KAJDA

un documentaire de Nico Staiti

Image  Michele Gurrieri et Nico Staiti
Montage  Mauricio Lleras
Etalonnage Antoine d’Artemare
couleur, 71’, Italie, 2012
HD, 16/9

Kajda est un mot d’origine indienne qui désigne des formules rythmiques.
Au Kosovo de nos jours il est utilisé par les musiciens roms, femmes et hommes efféminés.
Marginaux parmi les marginaux, une poignée de musiciens sont les interprètes d’une tradition musicale unique et centrale dans la vie culturelle de tous les habitants d’un pays.

Au début du 20ème siècle, suite à la création du royaume de Serbie et Monténégro, fut institué le service militaire obligatoire. Les conscrits en provenance du Kosovo bougeaient différemment par rapport aux soldats d’autres origines régionales. Les supérieurs se résignèrent à l’évidente nécessité d’instituer des cours spéciaux où l’on enseignait aux soldats kosovars à marcher au rythme binaire des tambours comme les autres militaires.

Au Kosovo, le sens du rythme s’est développé d’une manière unique : les structures rythmiques sont fondées sur la juxtaposition de durées non proportionnelles.

Cela produit des formes musicales qui sont parmi les plus complexes et sophistiquées au monde.
Ces traditions sont le produit d’une interprétation de la musique locale faite par des musiciens spécialisés issus de la communauté Rom.
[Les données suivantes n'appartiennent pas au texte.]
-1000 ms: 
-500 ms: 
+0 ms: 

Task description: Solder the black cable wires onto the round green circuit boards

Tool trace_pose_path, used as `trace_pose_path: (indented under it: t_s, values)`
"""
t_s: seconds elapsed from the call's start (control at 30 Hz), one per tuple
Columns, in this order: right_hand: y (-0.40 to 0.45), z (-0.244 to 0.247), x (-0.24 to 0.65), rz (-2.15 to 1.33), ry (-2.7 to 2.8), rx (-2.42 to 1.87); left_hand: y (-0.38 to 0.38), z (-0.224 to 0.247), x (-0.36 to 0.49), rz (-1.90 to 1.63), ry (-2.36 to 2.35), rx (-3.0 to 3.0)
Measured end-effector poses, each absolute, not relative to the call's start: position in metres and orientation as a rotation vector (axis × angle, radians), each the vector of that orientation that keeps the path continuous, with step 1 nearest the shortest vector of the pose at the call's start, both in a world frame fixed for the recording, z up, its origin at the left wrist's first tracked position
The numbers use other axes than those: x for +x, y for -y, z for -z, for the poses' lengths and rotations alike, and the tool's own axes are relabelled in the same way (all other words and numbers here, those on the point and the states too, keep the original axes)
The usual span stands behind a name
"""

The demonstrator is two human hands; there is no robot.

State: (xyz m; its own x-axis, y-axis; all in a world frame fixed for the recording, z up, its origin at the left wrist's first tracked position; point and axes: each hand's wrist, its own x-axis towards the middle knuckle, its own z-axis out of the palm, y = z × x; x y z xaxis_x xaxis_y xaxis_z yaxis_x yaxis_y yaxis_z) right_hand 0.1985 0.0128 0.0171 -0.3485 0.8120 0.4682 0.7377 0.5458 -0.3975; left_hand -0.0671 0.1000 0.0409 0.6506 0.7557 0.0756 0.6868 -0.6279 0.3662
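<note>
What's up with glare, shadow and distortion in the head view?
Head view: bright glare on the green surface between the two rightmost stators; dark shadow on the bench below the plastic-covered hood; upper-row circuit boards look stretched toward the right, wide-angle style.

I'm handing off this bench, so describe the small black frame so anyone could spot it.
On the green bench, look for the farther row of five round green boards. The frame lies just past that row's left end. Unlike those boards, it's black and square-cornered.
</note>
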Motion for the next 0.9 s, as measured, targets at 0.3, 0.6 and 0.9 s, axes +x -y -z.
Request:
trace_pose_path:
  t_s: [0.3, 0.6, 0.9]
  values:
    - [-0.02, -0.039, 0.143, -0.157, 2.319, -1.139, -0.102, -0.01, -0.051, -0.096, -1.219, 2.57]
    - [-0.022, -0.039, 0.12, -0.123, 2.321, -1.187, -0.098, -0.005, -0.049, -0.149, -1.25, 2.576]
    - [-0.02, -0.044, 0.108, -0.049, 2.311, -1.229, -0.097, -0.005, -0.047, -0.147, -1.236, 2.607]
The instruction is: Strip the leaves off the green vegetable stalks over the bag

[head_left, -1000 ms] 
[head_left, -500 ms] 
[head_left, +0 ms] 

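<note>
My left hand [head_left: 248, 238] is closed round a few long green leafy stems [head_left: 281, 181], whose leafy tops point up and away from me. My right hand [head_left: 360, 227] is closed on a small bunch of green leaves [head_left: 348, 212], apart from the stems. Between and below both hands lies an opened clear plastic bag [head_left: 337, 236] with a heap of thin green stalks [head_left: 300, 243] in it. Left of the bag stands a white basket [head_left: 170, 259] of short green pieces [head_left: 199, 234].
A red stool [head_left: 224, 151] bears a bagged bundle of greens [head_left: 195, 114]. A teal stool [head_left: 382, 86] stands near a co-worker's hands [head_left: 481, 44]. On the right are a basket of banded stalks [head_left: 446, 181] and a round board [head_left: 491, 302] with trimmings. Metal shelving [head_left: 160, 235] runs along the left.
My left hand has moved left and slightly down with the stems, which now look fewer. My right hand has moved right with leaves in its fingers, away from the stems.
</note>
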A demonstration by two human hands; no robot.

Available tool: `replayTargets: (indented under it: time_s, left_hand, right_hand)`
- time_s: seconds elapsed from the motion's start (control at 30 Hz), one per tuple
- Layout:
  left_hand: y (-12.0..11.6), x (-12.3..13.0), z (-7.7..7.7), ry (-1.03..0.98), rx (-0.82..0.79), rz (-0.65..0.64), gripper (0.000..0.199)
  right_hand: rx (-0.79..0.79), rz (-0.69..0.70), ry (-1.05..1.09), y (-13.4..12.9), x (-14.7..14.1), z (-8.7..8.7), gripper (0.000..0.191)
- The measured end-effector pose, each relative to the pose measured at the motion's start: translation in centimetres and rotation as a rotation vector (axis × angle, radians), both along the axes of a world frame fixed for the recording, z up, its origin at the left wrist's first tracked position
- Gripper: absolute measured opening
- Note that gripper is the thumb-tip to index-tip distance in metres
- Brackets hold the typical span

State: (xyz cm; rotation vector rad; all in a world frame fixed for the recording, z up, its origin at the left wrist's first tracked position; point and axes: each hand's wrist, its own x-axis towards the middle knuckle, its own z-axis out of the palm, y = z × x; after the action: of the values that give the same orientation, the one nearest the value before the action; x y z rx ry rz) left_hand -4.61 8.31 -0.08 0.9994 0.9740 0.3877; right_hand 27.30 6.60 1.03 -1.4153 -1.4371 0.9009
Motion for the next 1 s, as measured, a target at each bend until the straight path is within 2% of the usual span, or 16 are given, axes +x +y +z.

Ainsi, une minorité marginalisée est devenue indispensable à la survie de la culture des autres groupes ethniques : Albanais, Turcs, Serbes, Gorans.
Au centre de cette tradition, au Kosovo occidental, se trouvent des suites de danses chantées et jouées avec le tambourin pendant les parties des rites exclusivement réservées aux femmes.

Les joueurs sont des couples de musiciens professionnels roms, femmes ou hommes efféminés.

La relation entre tambourin, rites féminins, travestitisme et homosexualité est attestée de l’antiquité jusqu’à aujourd’hui dans une zone géographique très étendue, qui va de l’Inde au bassin de la Méditerranée. Le culte de Cybèle, déesse noire, était officié par des femmes ou des hommes travestis ou émasculés qui jouaient du tambourin.
Les marginaux parmi les marginaux sont donc les héritiers et les interprètes d’une tradition antique, refaçonnée d’une manière tout à fait particulière.

Les textes chantés s’articulent sur des mélodies qui restent inchangées au cours de l’exécution.
La structure rythmique, cependant, change constamment : dans un seul morceau se succèdent parfois plus de vingt formules rythmiques différentes, basées sur des valeurs de durée non proportionnelle, impossibles à transcrire dans la notation occidentale.

Il s’agit d’une conception musicale radicalement différente de la nôtre : l’évolution mélodique et harmonique est inexistante, tandis que le rythme est d’une complexité extrême par rapport à la plupart des traditions musicales du monde.

Les formules rythmiques qui sont à la base de ce répertoire sont dénommées kajda par les musiciens. Ce mot romani n’appartient à aucune des langues parlées dans les Balkans.

Comme les ancêtres des musiciens roms, il provient d’Inde du nord.
Kajda raconte cette tradition musicale et ses protagonistes, dans le Kosovo de nos jours.
Le tournage de Kajda a commencé au Kosovo, dans la région de Prizren, en 2008, et a continué jusqu’à l’automne 2011 grâce à des financements de l’Université de Bologne. Le film est sorti en DVD accompagné d’un livre photographique et ethnomusicologique sur cette tradition musicale.
Nico Staiti, le réalisateur est professeur d’ethnomusicologie et organologie à l’Université de Bologne. Le film couronne une recherche ethnographique qu’il a commencé il y a vingt ans.